The U.S. has banned Pakistani mangoes for decades because the fruit doesn't meet United States Department of Agriculture requirements for pest management at the orchard and post-harvest level. So, like Haider, a number of mango-crazed Americans, mostly of Pakistani descent, make the trek to Toronto where Pakistani mangoes are found in abundance in ethnic groceries from the beginning of May until mid-August.

It's a national obsession that the American government has also gotten a whiff of. In a move toward sweetening diplomatic relations between the two countries, U.S. Secretary of State Hillary Clinton recently offered Pakistan help with exporting mangoes to the U.S., part of a $21-million program to boost the country's agriculture industry.

During a visit to Islamabad last week, Clinton enthusiastically endorsed the mango - considered to be the country's national fruit - and said Americans could get a taste of the Pakistani mango as early as this winter when the first trial shipments are planned.

Shahzad Shahid, who runs a home delivery mango company through buymangoes.ca in the GTA has been profiting from the U.S. ban on mangoes for the past four years. Many of his clients are Americans desperate to get their hands on mangoes from the homeland. So incessant were their demands that a few years back he too tried to smuggle a few crates across the border.

"I was getting a lot of response from U.S., so I tried to take some boxes over. But I got caught, so I never tried again," said Shahid, who gets a shipment of 600 to 700 crates of mangoes every Tuesday directly from Pakistan. He charges $11 for half a dozen and sells out in two days.

Since he can't get the mangoes to them, his American clients preorder the crates and drive north to eat the coveted fruit a few times a season. "Two weeks ago I got a call from a guy in Chicago who was coming to Ottawa and wanted me to send four boxes through a courier service so he could have them when he arrived. We somehow got them there by road instead. I don't think they would have been in a good state if they went by mail."

This isn't the first time mangoes have influenced politics on the subcontinent. Three years ago, the Bush administration bolstered relations with India when it opened up the U.S. market to Indian mangoes - just days before the two countries finalized a civilian nuclear agreement.

Within the region, the two nuclear-armed rivals, India and Pakistan, have also used mangoes to soften tensions in the past, although they still argue over whose mangoes are better. Former Pakistani President Zia ul-Haq is believed to have started the tradition when he swapped mangoes with Prime Minister Indira Gandhi in the '80s. And in an ironic twist, conspiracy theorists say it was a crate of mangoes sprayed with a poisonous gas placed in Zia's plane before takeoff that led to the crash that killed the military general in 1988.

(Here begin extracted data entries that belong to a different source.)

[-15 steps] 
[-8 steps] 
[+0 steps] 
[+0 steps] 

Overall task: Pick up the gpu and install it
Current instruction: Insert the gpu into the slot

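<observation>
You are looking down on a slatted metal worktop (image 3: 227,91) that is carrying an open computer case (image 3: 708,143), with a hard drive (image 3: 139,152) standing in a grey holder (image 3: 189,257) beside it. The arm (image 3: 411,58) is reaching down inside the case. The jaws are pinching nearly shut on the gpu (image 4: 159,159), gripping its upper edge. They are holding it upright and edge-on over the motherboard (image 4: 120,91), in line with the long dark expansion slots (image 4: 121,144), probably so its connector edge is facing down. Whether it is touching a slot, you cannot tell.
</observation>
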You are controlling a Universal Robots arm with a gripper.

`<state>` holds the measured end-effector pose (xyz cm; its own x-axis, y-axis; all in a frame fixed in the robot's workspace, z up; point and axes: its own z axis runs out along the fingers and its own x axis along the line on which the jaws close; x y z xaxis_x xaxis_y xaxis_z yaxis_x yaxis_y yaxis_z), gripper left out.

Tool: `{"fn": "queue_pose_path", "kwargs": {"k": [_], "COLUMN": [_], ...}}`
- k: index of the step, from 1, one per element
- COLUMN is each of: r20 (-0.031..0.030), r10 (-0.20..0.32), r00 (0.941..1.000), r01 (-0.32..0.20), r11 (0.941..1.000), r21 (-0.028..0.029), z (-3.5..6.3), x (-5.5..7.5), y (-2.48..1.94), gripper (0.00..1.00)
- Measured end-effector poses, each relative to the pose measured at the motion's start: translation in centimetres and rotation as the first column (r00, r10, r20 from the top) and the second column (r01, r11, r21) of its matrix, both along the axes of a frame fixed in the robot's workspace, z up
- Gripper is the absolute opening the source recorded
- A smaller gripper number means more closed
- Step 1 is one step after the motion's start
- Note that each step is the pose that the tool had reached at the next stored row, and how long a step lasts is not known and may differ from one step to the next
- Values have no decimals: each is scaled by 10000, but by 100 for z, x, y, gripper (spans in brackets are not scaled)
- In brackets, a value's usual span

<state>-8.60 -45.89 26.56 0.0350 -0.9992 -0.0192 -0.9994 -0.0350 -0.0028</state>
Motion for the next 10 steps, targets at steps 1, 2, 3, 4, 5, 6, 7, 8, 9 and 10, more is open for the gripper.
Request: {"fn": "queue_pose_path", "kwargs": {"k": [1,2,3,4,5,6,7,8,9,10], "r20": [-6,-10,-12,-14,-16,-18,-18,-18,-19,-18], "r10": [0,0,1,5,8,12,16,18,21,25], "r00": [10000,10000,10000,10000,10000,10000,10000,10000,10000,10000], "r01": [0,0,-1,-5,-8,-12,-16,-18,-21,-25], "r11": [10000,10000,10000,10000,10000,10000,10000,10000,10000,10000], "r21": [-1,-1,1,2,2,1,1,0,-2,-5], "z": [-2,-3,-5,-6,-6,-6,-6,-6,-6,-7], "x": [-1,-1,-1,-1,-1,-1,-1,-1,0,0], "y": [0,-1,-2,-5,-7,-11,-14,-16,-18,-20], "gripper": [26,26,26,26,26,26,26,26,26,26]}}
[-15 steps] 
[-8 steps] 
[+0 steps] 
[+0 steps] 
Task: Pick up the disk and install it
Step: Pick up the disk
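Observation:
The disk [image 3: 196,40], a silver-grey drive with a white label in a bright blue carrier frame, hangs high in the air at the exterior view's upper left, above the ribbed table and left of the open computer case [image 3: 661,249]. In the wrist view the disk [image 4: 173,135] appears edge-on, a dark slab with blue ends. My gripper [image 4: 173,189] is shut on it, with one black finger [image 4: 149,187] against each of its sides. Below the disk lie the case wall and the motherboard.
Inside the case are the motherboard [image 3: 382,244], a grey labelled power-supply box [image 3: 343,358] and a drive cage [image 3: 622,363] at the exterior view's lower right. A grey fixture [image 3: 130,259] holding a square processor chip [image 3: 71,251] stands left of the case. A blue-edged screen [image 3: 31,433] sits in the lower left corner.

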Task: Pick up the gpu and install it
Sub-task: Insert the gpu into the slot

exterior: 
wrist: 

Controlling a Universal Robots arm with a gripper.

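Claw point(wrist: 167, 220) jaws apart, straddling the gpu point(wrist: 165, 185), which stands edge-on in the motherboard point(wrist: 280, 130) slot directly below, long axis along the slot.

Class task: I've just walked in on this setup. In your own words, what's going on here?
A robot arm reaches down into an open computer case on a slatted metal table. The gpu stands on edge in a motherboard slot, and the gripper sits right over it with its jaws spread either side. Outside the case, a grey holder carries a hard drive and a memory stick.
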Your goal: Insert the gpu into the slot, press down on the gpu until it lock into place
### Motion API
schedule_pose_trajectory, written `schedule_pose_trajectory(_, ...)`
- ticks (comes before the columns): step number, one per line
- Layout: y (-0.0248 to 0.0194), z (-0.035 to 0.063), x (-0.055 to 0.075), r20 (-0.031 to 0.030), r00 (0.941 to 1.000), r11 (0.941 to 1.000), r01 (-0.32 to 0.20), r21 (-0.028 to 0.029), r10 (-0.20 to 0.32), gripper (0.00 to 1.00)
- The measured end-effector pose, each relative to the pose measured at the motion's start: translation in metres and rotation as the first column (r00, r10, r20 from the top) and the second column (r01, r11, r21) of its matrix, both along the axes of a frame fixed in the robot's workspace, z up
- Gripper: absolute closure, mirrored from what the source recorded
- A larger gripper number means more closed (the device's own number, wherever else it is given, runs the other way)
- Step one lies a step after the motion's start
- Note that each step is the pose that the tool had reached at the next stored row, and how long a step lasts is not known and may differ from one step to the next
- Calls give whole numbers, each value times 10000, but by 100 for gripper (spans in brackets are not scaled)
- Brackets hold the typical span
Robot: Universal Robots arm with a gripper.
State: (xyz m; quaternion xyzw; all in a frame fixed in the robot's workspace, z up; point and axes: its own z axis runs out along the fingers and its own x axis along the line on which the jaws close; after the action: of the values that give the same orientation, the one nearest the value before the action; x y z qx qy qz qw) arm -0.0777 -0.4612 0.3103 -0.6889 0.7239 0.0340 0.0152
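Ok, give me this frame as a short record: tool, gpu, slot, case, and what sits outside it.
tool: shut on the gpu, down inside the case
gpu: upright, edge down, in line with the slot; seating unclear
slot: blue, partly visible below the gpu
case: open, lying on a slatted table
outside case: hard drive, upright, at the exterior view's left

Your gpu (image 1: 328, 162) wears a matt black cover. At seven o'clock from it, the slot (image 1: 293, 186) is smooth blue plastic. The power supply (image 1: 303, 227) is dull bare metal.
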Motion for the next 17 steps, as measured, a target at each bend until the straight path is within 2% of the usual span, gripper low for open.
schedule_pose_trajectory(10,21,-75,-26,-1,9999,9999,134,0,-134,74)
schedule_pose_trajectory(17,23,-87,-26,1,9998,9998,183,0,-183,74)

Haider says news of the thaw in mango diplomacy and the arrival of the first shipment will be closely monitored by thousands of Pakistanis in the States.

In the meantime, he might make another trip to Toronto just before the season ends to satisfy his craving - despite questions from co-workers and friends who still don't quite get it.

"My friends always say to me, ‘what's wrong with you man, it's just a fruit.' I tell them it's not just a fruit, it's the mango."



[Courtesy: The Toronto Star]

July 28, 2010


----------



## Mai Harinder Kaur (Jul 29, 2010)

*Re: Mango Diplomacy - Americans flock to Toronto to Buy Coveted Mangos*

I have a passion for mangoes, but almost all the ones we get here (Seattle) are pretty bad.  The mangoes we buy here are to fresh-picked mangoes as cold-storage tomatoes are to tomatoes from our garden.  The mangoes here make pretty good pickles.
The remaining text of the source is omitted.